Wait Kapwing was on TV?
Yep. This screenshot comes from a “See Her” ad that several of my friends saw on Comedy Central and other Viacom properties. The person who made and edited this video with Kapwing also left a watermark on the YellowStone commercial. Indeed, the network paid to air the ads but couldn’t shell out the $6 that it takes to remove the watermark, and we’re so grateful for the oversight (or intentional press stunt?). Literally millions of people have seen these commercials with the Kapwing Watermark on The Paramount Network.
Celebrity Cameos
On my birthday 2019 (coincidence), Joe Jonas posted a video meme on Instagram and Twitter with the Kapwing watermark on it. Happy birthday to me!
Other celebrities like Jennifer Lopez have shared Kapwing watermarks on their Instagram story.

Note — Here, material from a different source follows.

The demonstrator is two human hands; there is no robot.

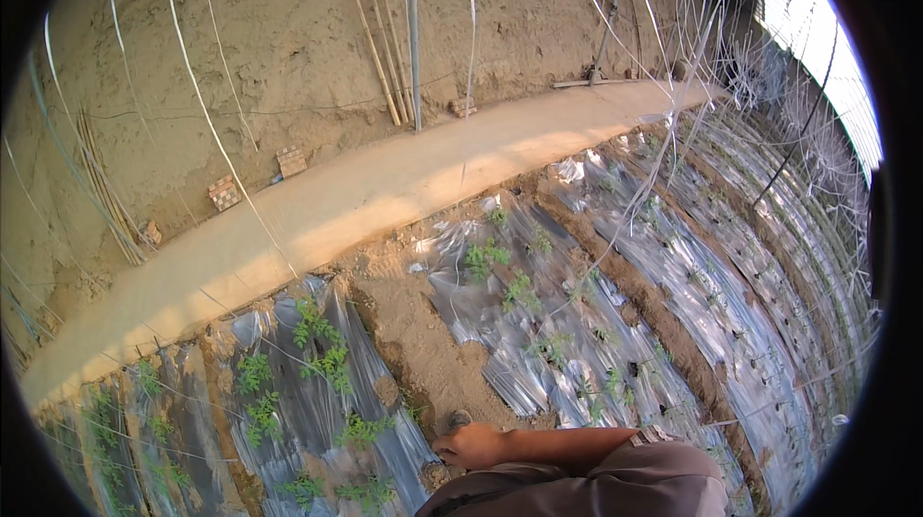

One artist used Kapwing to make a vertical video for Spotify. Of course, they don’t tag or mention Kapwing, but the brand gets exposure regardless.
Last October, right after we hired our first employee, Kanye West retweeted a watermarked video. Within hours, it had gotten hundreds of thousands of views.
In 2021, Snoop Dog tweeted out a Kapwing watermarked video to advertise his NFT Project.
Trending on Social Media
We haven’t seen too many examples of successful Kapwing videos on Facebook, although it’s not possible to search through groups threads or DMs. In the early days, we tried to grow a Facebook following for our own page by sharing watermarked content. One of Eric’s earlier videos caught in, and the post got more than 5M impressions.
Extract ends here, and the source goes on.